The gap between each of the pair of upper and lower electrode rollers 48a and 48b and the photosensitive drum 20 and the voltage applied to each of the pair of upper and lower electrode rollers 48a and 48b are an electric field below the Paschen's discharge curve. In this embodiment, the surface potential of the photosensitive drum 20 is 700 to 900V.
Was 0.5-1.0 mm and 500 V-1 kV.

In the above-described embodiment, the toner scraping member 5 is a means for supplying power from the corresponding DC power sources 50a and 50b to the pair of upper and lower electrode rollers 48a and 48b.
2a and 52b, which are independent of the conductive wires, the toner scraping materials 52a and 52b (only the former is shown in FIG. 2) are made of elastic material having conductivity as shown in an enlarged view in FIG. This is formed by a member (for example, a strip of a conductive material such as metal or carbon or an elastic member such as plastic containing powder), so that the DC power source 50 can be used.
It can be used as a power supply means from a, 50b to the toner scraping material 52a, 52b.
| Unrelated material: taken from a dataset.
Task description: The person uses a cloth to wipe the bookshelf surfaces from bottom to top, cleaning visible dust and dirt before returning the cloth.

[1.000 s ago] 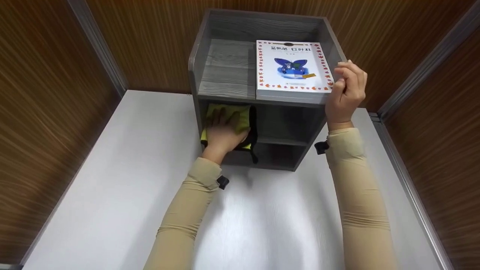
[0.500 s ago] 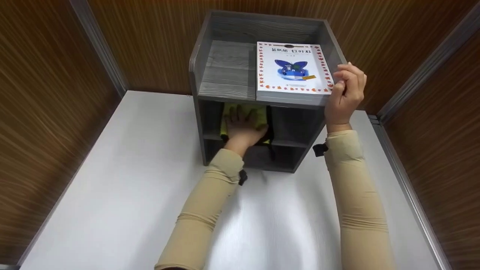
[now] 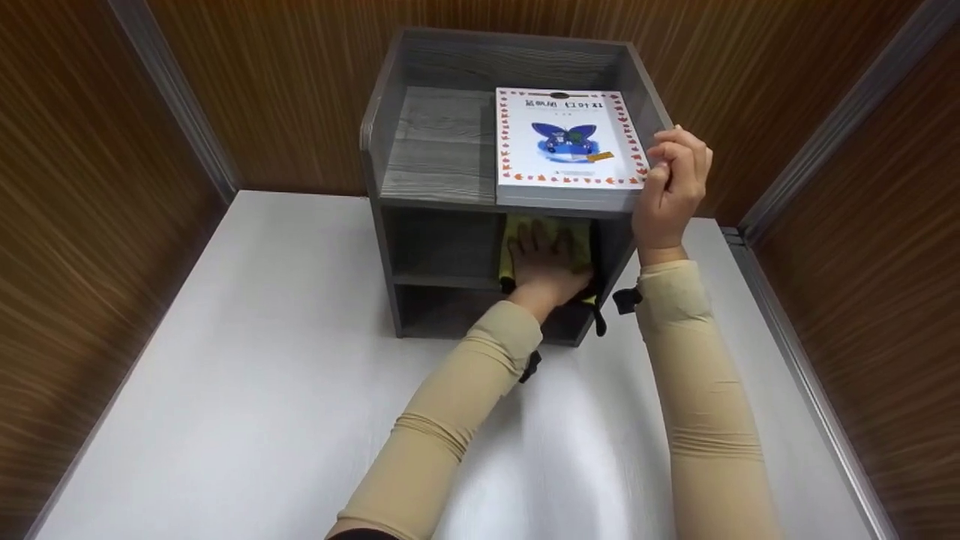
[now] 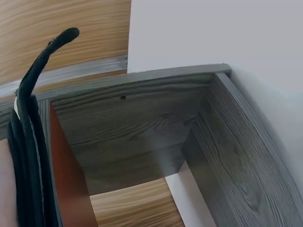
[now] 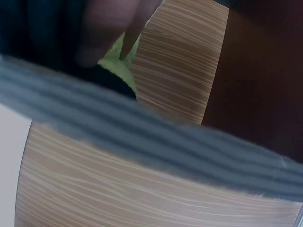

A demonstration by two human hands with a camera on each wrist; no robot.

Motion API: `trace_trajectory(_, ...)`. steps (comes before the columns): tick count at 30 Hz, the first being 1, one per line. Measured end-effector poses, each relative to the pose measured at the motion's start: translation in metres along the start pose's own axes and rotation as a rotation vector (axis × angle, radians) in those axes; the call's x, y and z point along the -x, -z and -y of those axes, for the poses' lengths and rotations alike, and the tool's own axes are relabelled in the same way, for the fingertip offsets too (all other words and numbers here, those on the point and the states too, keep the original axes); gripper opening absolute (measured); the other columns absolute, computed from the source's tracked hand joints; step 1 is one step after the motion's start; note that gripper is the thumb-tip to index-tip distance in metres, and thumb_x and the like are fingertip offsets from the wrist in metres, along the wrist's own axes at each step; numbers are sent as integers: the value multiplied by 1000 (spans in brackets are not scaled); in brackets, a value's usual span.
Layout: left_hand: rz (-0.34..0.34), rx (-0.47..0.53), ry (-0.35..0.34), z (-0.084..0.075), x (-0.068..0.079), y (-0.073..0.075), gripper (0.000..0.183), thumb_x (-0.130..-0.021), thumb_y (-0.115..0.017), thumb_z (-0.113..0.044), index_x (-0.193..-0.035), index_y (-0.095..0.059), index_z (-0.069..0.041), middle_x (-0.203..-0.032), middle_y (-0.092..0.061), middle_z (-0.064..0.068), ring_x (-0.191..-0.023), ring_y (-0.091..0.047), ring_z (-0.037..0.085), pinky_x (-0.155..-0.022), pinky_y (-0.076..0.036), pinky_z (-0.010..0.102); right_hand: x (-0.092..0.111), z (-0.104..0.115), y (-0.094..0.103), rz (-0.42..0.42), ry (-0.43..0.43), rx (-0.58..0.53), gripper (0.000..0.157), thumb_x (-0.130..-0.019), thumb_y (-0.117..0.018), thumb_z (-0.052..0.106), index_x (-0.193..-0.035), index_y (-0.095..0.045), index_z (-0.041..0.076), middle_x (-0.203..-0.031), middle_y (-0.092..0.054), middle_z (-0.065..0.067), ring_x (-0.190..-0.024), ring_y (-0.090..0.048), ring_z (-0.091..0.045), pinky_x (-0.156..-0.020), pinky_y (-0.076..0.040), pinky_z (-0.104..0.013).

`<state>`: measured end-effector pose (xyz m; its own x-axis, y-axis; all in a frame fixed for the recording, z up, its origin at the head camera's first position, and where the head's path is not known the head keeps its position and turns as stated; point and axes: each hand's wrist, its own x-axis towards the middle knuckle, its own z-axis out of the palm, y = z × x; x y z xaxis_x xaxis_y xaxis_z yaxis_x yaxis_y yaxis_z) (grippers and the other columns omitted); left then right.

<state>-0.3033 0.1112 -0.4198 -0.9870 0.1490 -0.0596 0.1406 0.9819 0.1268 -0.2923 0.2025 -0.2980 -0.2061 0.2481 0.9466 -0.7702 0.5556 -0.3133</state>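
A yellow-green cloth [image 3: 510, 244] with black edging lies on the middle shelf of a grey wood-grain shelf unit [image 3: 435, 154], at its right end. My left hand [image 3: 546, 264] presses flat on the cloth with fingers spread. A black loop [image 3: 600, 321] of the cloth hangs over the shelf's front. In the left wrist view, the cloth's dark layered edge [image 4: 35, 156] stands beside the hand. My right hand [image 3: 671, 196] grips the top of the unit's right side panel with curled fingers. In the right wrist view, that side panel [image 5: 156, 137] crosses in front of the cloth.
White books [image 3: 570, 139] with a blue butterfly cover lie stacked on the unit's top, by the right panel. A lower shelf sits beneath the cloth. The unit stands on a white table [image 3: 285, 360], enclosed by brown wood-grain walls [image 3: 285, 90] with metal corner strips.
My left hand has slid the cloth from the left end of the middle shelf to the right end. The right hand keeps its grip on the side panel.
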Motion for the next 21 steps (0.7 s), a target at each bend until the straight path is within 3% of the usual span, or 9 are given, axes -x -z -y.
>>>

Further, in the above-described embodiment, the peripheral surface of the magnetic brush carrying roller 34 among the plurality of magnets 30N and 30S in the magnet roller 32 of the developing roller 28 of the developing device 22 is located at the position closest to the photosensitive drum 20. What was disposed was on the line connecting the center of rotation of the photoconductor drum 20 and the center of the magnetic brush transport roller 34, but as shown in the enlarged view of FIG. By slightly shifting to the side, the angle at which the tip of the magnetic brush rising with the toner on the magnetic brush conveying roller 34 collides with the peripheral surface of the photoconductor drum 20 can be weakened, and the sliding contact distance can be increased. The efficiency of toner development by the magnetic brush on the peripheral surface of the photosensitive drum 20 is improved.

In this case, most of the scattered toner generated is on the upstream side described above, and as shown in FIG. 3, the electrode roller on the downstream side and the DC power source corresponding thereto can be omitted. Even in the embodiment shown in FIG. 1, depending on the toner scattering condition in the developing area of the developing device 22, the downstream electrode roller and the DC power source corresponding thereto can be omitted as shown in FIG. .

FIG. 4 is an enlarged vertical sectional view of the main part of the image forming apparatus according to the second embodiment of the present invention. Most of the structure of the main part of the image forming apparatus is shown in FIG. Figure 1
The structure of the main part of the image forming apparatus according to the first embodiment of the present invention shown in FIG. Therefore,
In the second embodiment of FIG. 4, the same components as those of the first embodiment are designated by the same reference numerals and detailed description thereof will be omitted.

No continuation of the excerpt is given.